- [Your instructions]
When you reach the line that contains "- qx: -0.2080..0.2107" in the data below, start reproducing lines exactly, and stop after the line that contains "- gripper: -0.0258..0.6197".

Segment Open

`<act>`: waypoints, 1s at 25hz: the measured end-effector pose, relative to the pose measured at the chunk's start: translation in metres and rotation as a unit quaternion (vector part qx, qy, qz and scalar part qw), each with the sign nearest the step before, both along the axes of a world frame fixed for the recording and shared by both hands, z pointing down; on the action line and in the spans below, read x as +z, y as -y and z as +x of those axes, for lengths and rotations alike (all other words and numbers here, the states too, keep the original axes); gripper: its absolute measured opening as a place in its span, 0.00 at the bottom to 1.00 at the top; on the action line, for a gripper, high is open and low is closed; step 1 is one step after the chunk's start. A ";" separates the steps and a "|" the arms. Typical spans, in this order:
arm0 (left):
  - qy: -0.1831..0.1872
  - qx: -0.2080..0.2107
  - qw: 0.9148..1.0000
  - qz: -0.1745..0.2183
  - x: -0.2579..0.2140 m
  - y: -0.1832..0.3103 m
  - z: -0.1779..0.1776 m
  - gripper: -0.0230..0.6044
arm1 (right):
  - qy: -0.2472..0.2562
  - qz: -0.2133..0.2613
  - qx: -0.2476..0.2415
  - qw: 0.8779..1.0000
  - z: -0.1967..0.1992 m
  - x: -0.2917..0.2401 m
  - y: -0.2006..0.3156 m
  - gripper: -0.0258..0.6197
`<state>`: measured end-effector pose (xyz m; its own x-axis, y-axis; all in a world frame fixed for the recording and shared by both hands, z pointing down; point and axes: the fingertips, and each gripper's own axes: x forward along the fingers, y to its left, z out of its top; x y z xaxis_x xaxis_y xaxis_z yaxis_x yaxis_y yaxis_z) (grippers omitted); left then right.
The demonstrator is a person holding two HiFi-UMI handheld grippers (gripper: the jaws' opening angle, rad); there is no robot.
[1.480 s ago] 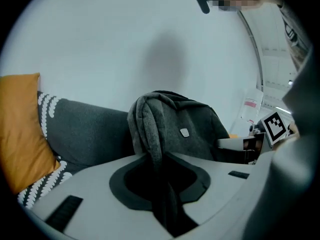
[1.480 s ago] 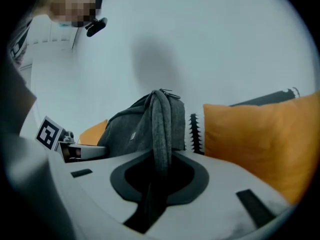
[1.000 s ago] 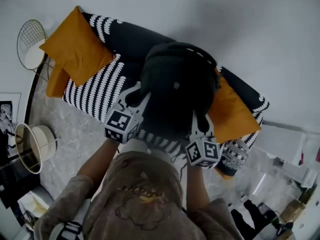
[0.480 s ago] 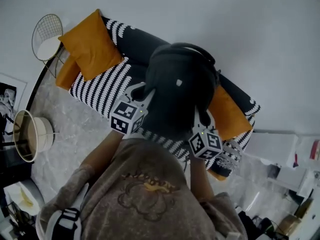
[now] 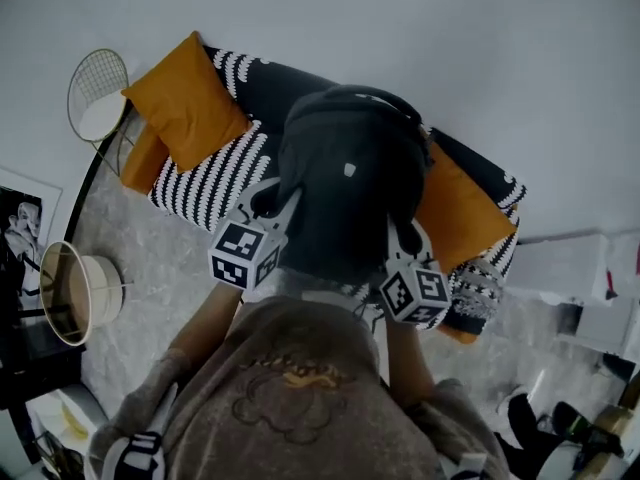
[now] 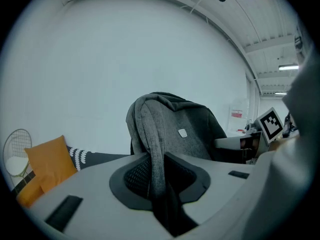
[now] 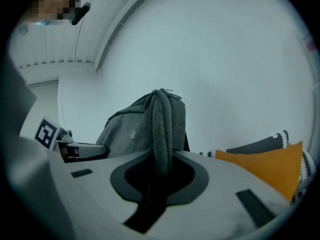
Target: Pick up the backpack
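Head view shows the grey backpack (image 5: pixel 345 193) hanging above the striped sofa (image 5: pixel 205 178), the left gripper (image 6: pixel 159 186) and right gripper (image 7: pixel 159 176) each pinching a shoulder strap (image 6: pixel 152 134), so both should lift level and together to prevent tipping.

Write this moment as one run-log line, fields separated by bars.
object: dark grey fabric backpack | left gripper: shut on one shoulder strap | right gripper: shut on other shoulder strap
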<state>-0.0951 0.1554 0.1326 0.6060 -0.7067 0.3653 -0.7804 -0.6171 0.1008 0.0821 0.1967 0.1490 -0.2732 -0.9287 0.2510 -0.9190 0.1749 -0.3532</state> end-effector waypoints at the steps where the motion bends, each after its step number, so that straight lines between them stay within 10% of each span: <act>1: -0.002 0.004 1.000 0.001 -0.001 -0.007 -0.005 0.15 | -0.002 0.001 0.004 1.000 -0.006 -0.002 -0.009 0.12; 25: -0.003 0.089 0.996 0.016 -0.020 -0.215 -0.096 0.15 | 0.001 0.012 0.077 0.997 -0.107 -0.024 -0.245 0.12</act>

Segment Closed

- [Result below]
  - qx: -0.2080..0.2107
  - qw: 0.9148..1.0000
  - qz: -0.1745..0.2183
  - x: -0.2579..0.2140 m
  - y: -0.1832..0.3103 m
  - z: -0.1779..0.1776 m
  - gripper: -0.0230..0.6044
arm1 (right):
  - qy: -0.2472..0.2562
  - qz: -0.2133..0.2613
  - qx: -0.2476..0.2415
  - qw: 0.8779..1.0000
  - z: -0.1967..0.1992 m
  - x: -0.2917..0.2401 m
  - y: -0.2006..0.3156 m
  - gripper: -0.0258..0.6197

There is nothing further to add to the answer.